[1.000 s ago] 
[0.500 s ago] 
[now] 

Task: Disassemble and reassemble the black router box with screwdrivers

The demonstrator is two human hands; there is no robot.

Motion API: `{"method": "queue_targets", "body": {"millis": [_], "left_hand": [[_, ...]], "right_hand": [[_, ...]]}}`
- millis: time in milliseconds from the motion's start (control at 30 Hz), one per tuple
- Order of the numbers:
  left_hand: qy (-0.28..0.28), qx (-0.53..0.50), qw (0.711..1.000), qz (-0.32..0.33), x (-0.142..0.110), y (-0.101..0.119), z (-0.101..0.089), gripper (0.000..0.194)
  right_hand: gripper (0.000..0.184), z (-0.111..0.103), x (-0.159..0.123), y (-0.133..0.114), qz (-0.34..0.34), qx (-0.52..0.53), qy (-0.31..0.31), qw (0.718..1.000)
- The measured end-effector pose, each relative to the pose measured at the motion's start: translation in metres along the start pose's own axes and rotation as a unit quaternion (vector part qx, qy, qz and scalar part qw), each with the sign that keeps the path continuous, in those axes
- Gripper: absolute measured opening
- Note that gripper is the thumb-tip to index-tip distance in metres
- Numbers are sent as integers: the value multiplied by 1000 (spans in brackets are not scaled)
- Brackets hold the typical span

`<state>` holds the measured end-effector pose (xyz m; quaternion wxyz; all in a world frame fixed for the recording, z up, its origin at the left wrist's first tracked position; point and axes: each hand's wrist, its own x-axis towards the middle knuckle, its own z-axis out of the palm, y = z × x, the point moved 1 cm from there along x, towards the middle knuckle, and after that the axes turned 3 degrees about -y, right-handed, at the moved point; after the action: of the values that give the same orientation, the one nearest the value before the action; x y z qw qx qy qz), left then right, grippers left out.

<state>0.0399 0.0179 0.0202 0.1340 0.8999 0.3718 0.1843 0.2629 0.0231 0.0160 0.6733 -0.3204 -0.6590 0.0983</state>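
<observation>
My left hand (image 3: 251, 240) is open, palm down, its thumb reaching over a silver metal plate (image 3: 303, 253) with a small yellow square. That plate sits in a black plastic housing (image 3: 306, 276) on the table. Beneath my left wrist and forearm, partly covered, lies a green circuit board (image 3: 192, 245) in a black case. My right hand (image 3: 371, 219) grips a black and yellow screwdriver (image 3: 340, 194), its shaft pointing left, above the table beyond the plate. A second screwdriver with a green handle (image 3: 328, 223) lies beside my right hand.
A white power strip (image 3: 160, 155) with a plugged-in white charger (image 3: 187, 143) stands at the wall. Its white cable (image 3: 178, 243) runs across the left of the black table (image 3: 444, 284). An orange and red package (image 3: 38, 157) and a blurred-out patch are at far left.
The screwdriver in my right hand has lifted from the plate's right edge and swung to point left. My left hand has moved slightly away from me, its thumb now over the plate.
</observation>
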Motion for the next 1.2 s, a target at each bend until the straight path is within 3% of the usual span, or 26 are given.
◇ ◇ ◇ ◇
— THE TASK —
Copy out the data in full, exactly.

— WRITTEN RESPONSE —
[1.000 s ago] 
[0.500 s ago] 
[now] 

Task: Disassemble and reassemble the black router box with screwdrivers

The demonstrator is two human hands; there is no robot.

Motion API: `{"method": "queue_targets", "body": {"millis": [_], "left_hand": [[_, ...]], "right_hand": [[_, ...]]}}`
- millis: time in milliseconds from the motion's start (control at 30 Hz), one per tuple
- Order of the numbers:
  left_hand: qy (-0.28..0.28), qx (-0.53..0.50), qw (0.711..1.000), qz (-0.32..0.33), x (-0.142..0.110), y (-0.101..0.119), z (-0.101..0.089), gripper (0.000..0.194)
  right_hand: gripper (0.000..0.184), z (-0.111..0.103), x (-0.159..0.123), y (-0.133..0.114), qz (-0.34..0.34), qx (-0.52..0.53), qy (-0.31..0.31), qw (0.718..1.000)
- The measured end-effector pose, each relative to the pose measured at the motion's start: translation in metres along the start pose's own axes and rotation as a unit quaternion (vector part qx, qy, qz and scalar part qw), each with the sign that keeps the path continuous, in those axes
- Gripper: absolute measured opening
- Note that gripper is the thumb-tip to index-tip distance in metres
- Numbers are sent as integers: the value multiplied by 1000 (spans in brackets are not scaled)
- Brackets hold the typical span

`<state>` holds the measured end-effector pose (xyz m; quaternion wxyz; all in a world frame fixed for the recording, z up, its origin at the left wrist's first tracked position; point and axes: each hand's wrist, its own x-axis towards the middle knuckle, its own z-axis out of the palm, y = z × x, the point moved 1 cm from there along x, towards the middle knuckle, and after that the axes turned 3 degrees about -y, right-handed, at the moved point; after the action: of the values that give the same orientation, the one nearest the value before the action; x y z qw qx qy qz), left then right, grippers left out.

<state>0.0399 0.0179 0.0202 0.1340 0.8999 0.3718 0.1843 0.2629 0.0231 0.0160 0.6733 -0.3204 -0.6590 0.0983</state>
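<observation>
My left hand (image 3: 251, 240) is open, palm down, its thumb reaching over a silver metal plate (image 3: 303, 253) with a small yellow square. That plate sits in a black plastic housing (image 3: 306, 276) on the table. Beneath my left wrist and forearm, partly covered, lies a green circuit board (image 3: 192, 245) in a black case. My right hand (image 3: 371, 219) grips a black and yellow screwdriver (image 3: 340, 194), its shaft pointing left, above the table beyond the plate. A second screwdriver with a green handle (image 3: 328, 223) lies beside my right hand.
A white power strip (image 3: 160, 155) with a plugged-in white charger (image 3: 187, 143) stands at the wall. Its white cable (image 3: 178, 243) runs across the left of the black table (image 3: 444, 284). An orange and red package (image 3: 38, 157) and a blurred-out patch are at far left.
The screwdriver in my right hand has lifted from the plate's right edge and swung to point left. My left hand has moved slightly away from me, its thumb now over the plate.
</observation>
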Motion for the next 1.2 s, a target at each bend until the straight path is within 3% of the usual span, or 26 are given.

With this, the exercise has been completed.